Trade Policy and fiscal policy: two factors in the evolution of currency
fiscal policies are related to rebalancing domestic savings. The crisis has reduced private demand, the decline was offset by public demand to limit the decline in economic growth. Today it is imperative that the private demand recovers its leading role in the savings - something even more important that we ask the states to consolidate their budgets and stabilize or reduce their debt. In parallel, the weakness of private demand is accompanied by a dichotomous choice of trade policies between countries. China has built and continues to grow its external demand (internal and otherwise) while the United States know, however, a decline in private demand (high savings), which penalizes its economy. These parameters supply the debates on rate hikes Interest in the U.S. and Europe. Olivier Blanchard's argument is to argue that these economies did not need at the moment of rising interest rates, but macro-prudential measures and priorities relating to financial system reforms. For the French economist, investment and demand will leave if and only if the financial system is reformed.
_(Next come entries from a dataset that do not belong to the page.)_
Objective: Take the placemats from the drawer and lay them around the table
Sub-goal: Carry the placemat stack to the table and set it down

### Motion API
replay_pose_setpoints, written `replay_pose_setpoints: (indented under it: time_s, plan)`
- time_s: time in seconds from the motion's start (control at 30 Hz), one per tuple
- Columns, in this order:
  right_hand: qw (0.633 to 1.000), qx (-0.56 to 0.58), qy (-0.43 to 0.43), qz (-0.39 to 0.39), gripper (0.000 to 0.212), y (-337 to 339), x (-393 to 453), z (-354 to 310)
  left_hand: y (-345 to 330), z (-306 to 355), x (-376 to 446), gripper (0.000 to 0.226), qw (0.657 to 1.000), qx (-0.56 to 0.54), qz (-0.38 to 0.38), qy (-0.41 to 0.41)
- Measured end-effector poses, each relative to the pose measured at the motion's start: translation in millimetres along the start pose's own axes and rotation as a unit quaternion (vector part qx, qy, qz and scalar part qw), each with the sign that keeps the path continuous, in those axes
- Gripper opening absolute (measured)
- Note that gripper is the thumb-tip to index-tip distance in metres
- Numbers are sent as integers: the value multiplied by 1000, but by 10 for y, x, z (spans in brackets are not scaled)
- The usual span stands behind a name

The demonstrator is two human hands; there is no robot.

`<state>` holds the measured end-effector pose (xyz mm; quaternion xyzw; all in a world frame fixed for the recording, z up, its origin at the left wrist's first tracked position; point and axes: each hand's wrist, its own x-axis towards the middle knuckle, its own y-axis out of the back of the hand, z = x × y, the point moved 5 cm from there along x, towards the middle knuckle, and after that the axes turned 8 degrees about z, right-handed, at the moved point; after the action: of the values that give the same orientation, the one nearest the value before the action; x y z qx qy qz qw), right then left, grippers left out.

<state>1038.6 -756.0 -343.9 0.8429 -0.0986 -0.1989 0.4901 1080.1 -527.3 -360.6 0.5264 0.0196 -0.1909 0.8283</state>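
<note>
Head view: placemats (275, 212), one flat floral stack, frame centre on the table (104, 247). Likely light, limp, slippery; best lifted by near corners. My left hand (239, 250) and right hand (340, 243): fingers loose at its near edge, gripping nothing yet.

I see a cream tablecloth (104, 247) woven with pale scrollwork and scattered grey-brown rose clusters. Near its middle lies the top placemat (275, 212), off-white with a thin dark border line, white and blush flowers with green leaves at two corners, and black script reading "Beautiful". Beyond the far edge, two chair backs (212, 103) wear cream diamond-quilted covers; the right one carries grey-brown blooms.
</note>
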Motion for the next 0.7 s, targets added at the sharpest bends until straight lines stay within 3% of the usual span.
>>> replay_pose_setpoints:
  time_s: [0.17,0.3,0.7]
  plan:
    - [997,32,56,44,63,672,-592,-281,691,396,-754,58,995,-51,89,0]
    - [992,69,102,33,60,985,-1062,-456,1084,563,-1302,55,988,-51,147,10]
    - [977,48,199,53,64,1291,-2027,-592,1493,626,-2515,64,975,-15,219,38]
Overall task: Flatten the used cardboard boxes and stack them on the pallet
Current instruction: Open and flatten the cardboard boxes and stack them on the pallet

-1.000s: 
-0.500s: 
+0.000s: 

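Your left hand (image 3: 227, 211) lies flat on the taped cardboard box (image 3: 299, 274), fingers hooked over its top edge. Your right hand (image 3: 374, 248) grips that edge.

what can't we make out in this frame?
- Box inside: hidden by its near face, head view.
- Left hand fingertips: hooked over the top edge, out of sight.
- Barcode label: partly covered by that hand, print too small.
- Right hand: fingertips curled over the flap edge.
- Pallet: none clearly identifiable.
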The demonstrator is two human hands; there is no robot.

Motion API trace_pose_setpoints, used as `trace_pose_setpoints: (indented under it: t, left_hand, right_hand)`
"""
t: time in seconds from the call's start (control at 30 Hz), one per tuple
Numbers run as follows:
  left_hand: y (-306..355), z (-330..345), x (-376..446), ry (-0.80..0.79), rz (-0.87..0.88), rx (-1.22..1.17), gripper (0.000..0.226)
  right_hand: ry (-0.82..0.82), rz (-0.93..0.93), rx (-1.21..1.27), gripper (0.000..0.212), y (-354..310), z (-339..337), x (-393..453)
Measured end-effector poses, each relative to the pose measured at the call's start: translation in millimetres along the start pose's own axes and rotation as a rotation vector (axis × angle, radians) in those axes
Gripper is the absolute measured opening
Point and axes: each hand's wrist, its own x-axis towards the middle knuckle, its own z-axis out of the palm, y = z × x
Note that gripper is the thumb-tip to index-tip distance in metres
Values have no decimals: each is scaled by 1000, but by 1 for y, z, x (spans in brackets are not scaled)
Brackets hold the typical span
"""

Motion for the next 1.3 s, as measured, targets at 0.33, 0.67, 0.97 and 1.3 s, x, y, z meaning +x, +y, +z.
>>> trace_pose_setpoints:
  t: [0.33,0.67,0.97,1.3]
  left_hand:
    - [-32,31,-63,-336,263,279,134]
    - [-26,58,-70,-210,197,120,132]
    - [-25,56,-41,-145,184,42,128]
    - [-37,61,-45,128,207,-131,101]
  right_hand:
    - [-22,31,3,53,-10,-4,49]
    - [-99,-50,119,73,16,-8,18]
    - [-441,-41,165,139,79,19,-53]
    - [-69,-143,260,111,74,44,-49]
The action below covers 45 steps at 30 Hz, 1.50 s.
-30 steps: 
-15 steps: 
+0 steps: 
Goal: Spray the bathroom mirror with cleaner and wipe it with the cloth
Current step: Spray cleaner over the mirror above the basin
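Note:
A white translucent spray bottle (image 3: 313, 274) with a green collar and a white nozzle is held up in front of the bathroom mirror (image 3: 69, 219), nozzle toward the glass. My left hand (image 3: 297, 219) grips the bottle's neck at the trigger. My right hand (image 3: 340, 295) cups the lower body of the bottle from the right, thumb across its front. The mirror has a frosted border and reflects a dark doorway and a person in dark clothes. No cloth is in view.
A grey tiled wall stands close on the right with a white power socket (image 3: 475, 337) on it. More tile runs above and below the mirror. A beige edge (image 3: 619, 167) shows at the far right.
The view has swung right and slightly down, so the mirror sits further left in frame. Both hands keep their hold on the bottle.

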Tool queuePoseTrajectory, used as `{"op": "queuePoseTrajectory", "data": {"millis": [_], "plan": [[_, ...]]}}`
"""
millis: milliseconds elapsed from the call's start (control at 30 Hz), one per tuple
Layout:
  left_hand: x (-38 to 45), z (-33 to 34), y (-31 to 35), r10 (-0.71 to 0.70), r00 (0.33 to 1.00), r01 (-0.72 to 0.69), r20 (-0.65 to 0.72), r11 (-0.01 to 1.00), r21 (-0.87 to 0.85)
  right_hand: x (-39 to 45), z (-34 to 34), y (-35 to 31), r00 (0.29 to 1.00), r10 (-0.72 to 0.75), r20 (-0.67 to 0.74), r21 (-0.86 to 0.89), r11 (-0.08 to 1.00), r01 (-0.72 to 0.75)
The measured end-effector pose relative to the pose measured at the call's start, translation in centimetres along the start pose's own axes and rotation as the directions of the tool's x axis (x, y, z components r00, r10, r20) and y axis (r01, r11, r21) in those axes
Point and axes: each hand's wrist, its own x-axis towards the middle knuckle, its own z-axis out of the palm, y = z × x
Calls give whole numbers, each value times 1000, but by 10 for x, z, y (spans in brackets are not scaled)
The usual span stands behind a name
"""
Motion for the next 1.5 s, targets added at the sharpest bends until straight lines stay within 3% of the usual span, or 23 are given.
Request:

In sum, the upcoming international meetings such as economic policies will have a key role. Coordination between central banks would be a great way to re-adjust the exchange between different currencies and so-cons carrer expectations of investors (by limiting non-conventional monetary policies, even if sterilized to the image of the ECB). Without coordination the machine would become even more complex. If the financial system takes advantage of current monetary policy is its structural changes (reforms) that will impact the real economy of tomorrow.